Somos millones en esta isla errónea y apenas alguno sabe que llevamos vidas de náufrago

martes, 16 de febrero de 2016

El bosque

                                                                           A la resistencia


Un día, bien temprano, apareció una brizna de hierba en un resquicio entre el cemento y una baldosa. A la mañana siguiente brotó más hierba, lentamente, como suceden las cosas en la naturaleza cuando tienen intención de perdurar. Más tarde, una planta rastrera comenzó a tomar posiciones. Transcurridas varias jornadas, las aceras, sin tránsito de peatones, se parecían cada vez más a un tímido jardín japonés.
Luego a consecuencia de unas cuantas suradas, tan típicas del lugar, empezaron a estropearse las luces de las farolas; y algunas de ellas comenzaron a doblar la cerviz por la fuerza del viento imparable. Varias semanas después, cuando le dio por llover, todos los fanales dormían acostados el sueño de los justos. Y fue justo en ese momento cuando a sus superficies metálicas comenzó a nacerles una hermosa piel de musgo. A todo esto, el césped siguió creciendo. Y junto al verde, abrieron sus corolas flores con todos los pigmentos conocidos: lirios, anémonas, hortensias, rododendros… Hasta la morada flor del azafrán, que nunca antes había sido propia de aquel andurrial, nació junto a una señalización de prohibido circular a más de cuarenta kilómetros por hora.
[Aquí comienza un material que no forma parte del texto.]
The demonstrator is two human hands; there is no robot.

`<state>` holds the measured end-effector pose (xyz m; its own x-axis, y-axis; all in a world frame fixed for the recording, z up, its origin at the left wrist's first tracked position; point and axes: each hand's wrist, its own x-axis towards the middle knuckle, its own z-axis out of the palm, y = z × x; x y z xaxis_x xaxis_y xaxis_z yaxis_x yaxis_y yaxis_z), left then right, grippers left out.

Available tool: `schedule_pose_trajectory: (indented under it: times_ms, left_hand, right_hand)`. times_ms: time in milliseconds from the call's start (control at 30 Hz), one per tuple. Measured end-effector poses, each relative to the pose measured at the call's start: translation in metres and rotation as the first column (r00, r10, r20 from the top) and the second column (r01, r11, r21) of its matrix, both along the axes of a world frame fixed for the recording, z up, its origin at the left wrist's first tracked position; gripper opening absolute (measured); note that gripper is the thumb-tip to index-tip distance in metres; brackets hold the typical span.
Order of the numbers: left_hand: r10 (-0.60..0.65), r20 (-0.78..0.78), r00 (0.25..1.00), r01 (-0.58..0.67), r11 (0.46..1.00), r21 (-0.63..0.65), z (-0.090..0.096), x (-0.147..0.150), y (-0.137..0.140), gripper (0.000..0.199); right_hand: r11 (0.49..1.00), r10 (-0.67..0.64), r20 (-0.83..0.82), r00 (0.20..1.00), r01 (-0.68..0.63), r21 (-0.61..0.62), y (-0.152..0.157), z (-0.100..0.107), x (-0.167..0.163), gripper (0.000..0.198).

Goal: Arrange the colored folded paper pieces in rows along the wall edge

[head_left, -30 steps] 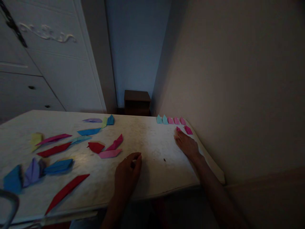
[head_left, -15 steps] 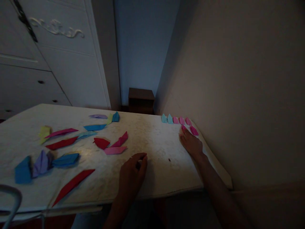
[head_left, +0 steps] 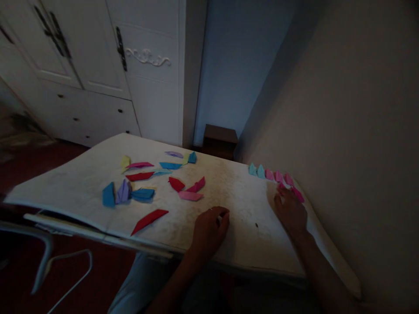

Imposición inútil, por otra parte, dado que por allí nadie transitaba desde hacía mucho, a no ser algún forastero despistado.
Todo fue sucediendo muy poco a poco, como ya dije antes; sin embargo, lo extraordinario, lo verdaderamente extraordinario comenzó con los crujidos del asfalto. Como si entre el silencio polar se escucharan los lamentos de los hielos.
A tal punto llegó el ruido que los vecinos en varios kilómetros a la redonda perdieron el sueño. Y sin el sueño fue creciendo la alarma. Y con la alarma, muchas fueron las llamadas de socorro que comenzó a recibir el burgomaestre a cualquier hora del día y de la noche. Con lo cual también empezó a perder el sueño que nunca hasta entonces había extraviado.
Para cuando quiso avisar a los operarios y a los funcionarios, con el objeto de que tomaran cartas en el asunto y resolvieran de una vez por todas aquel desbarajuste, de las grietas de la calzada, tomada por la floresta, nacían unos troncos que crecían y crecían. Y de los troncos salían unas ramas que intentaban robar el aire. Y el aire agitaba las hojas que acababan entrelazándose con otras hojas bailando el vals de los bosques renacidos.
Y allá al fondo, en el roble más alto, una ardilla curiosa contemplaba bajo sus patas el rítmico y sosegado baile de las copas de los árboles.